Resposta ao editorialista do Público

Ao abrigo do direito de resposta, mas sem reclamar a exactidão do local de publicação nem a proibição de réplica simultânea, o presidente do Conselho Deontológico do Sindicato dos Jornalistas, Oscar Mascarenhas, enviou ao Público uma carta a António Granado, que aquele jornal inseriu na edição de 5 de Fevereiro de 2002.

Meu caro António Granado

A anunciada enésima candidatura de Alfredo Maia, presidente do Sindicato dos jornalistas, às eleições legislativas provocou um teu vibrante editorial onde garantes que «se fizeram sentir por todas as redacções ecos de desaprovação» (todas as redacções? ah, esse rigor jornalístico; ah, a falta que fazem os bons estagiozinhos com os velhotes da tarimba…).

Em defesa da tua tese, expressa no título, brandes o Livro de Estilo do Público. Tenho uma (primeira) má notícia para ti: a norma do Público é parcialmente ilegal e de nenhum efeito, porque as empresas — graças a Deus, ao 25 de Abril e a quem mais se queira! — não podem limitar aos seus empregados direitos e liberdades que a lei não limita. E mesmo que o trabalhador aceite essa norma, tal aceitação é entendida como forçada na filosofia do direito do trabalho, dada a desproporção de forças na relação contratual empregado-empregador. (Mas o Teixeira da Mota pode explicar-te isto muito melhor…)

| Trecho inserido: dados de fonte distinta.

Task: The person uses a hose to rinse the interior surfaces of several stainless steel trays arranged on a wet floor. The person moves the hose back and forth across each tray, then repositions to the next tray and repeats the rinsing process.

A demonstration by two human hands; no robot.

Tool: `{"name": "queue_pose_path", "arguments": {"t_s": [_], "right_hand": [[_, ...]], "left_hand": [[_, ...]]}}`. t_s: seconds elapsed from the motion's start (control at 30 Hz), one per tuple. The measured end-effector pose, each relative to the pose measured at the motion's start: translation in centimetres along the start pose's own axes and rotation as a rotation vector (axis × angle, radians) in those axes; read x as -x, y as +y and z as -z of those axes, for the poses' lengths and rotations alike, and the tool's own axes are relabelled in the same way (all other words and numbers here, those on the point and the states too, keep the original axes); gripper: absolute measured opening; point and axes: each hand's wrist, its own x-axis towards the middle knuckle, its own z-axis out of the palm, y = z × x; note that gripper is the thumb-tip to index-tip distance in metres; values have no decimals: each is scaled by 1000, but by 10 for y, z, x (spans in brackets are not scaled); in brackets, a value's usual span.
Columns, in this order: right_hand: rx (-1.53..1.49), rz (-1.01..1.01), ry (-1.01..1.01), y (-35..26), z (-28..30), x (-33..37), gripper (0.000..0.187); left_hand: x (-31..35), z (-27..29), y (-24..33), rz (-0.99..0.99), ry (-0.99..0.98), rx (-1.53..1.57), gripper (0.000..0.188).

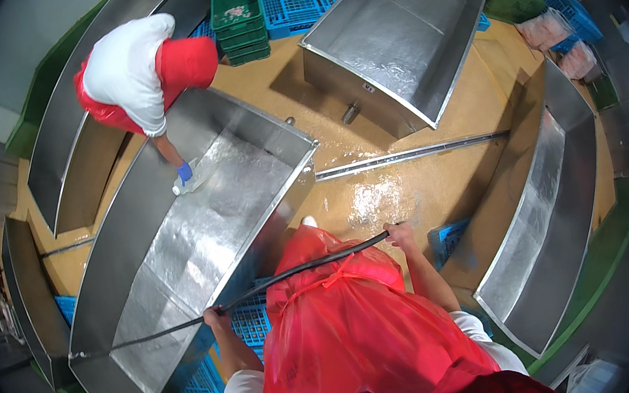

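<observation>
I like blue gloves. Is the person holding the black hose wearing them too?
No, the left hand and right hand gripping the black hose are bare; only the co-worker's hand wears blue.

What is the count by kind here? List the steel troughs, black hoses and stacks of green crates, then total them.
Long open stainless-steel troughs: 5
Thin black hose: 1
Stack of green plastic crates: 1
Total: 7
</observation>
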Motion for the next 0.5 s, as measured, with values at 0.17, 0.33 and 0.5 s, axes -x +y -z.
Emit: {"name": "queue_pose_path", "arguments": {"t_s": [0.17, 0.33, 0.5], "right_hand": [[70, 91, -22, -47, -43, -64, 37], [242, 243, 90, -76, -59, -142, 43], [315, 327, 102, -181, -53, -117, 48]], "left_hand": [[-91, -30, -14, -81, -50, 13, 5], [-35, -112, -46, -128, 61, 174, 10], [-84, -98, -25, -222, 17, 237, 16]]}}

E mesmo em termos de ética jornalística — essa norma é mais do que falível. Vou dar-te exemplos: o fundador do Público, Vicente Jorge Silva, é hoje candidato a deputado e tenho a certeza de que, como deputado, continuará a ser tão independente como o era quando jornalista do Público ou, se quiseres, já era como jornalista do Público um militante cívico tão empenhado como o será como deputado. Sem tirar nem pôr. Já, por outro lado — e vou citar de memória casos recentes — quando o Público noticia que «Ferro Rodrigues fez um discurso branco» sem reproduzir o discurso, está a fazer jornalismo «engagé» por muita ausência de cartão partidário que tenha o autor ou autora. Ou quando titula, na primeira, «Santana vence debate com João Soares», sem explicitar os critérios de atribuição de vitória, estão a fazer jornalismo de campanha, por muito que os seus autores se jurem independentes, isentos, livres e plurais. É que, sabes?, a isenção não é um estatuto ou uma farda — é um exercício, é uma demonstração. Por isso, a lei e a ética coincidem em apenas interditar formalmente certas actividades consideradas incompatíveis quando remuneradas, porque aí há uma visível relação material de dependência. E assim deve ser: o resto, cada qual há-de praticar segundo o seu próprio escrúpulo.

Escreves também que «não é a primeira vez que o Sindicato dos Jornalistas, ou os seus dirigentes, tomam posições completamente contrárias à opinião generalizada da classe» (opinião generalizada? ah, esse rigor jornalístico; ah, a falta que fazem os bons estagiozinhos com os velhotes da tarimba…). E citas dois casos: «veja-se o caso do “off-the-record” do jornal Record ou a opinião de que os estagiários deveriam passar pelas redacções e não fazer quaisquer trabalhos». Em relação ao segundo, há uma falsidade na afirmação, mas já vi que o rigor não é lá dos teus fortes: só somos contra os estagiários trabalharem SEM SEREM PAGOS! Consideramos isso roubo e trabalho escravo: nós, a lei e qualquer pessoa civilizada. Quanto ao «off-the-record» do jornal Record, além de ficar preocupado por o Público ter um membro da direcção que, aparentemente, acha que os “off-the-records” podem ser quebrados — mas esse é um problema futuro dos jornalistas do Público com as suas fontes, quem viver verá… — tenho uma (segunda) má notícia para ti: depois das nossas tomadas de posição sobre o «off-the-record», já fomos reeleitos DUAS VEZES – e com 80 por cento! Mas tu lá saberás onde é que está a opinião generalizada da classe.

O mais electrizante no teu editorial foi a subtil conclamação dos pares à revolta (uau!, que saudades!…): «Um destes dias, seguramente, os jornalistas vão voltar a discutir as formas colectivas de organização da classe.» Tenho uma (terceira) má noticia para ti: quando a classe voltar a discutir as formas colectivas de organização, eu quero estar presente, tenho o direito de estar presente e estarei presente — e comino-te como dever de honra e lealdade que me informes. Marca data e hora. Lá estarei. Nunca fujo, nem deserto do que me pertence por condição. A ti é que raramente te vejo. Um abraço.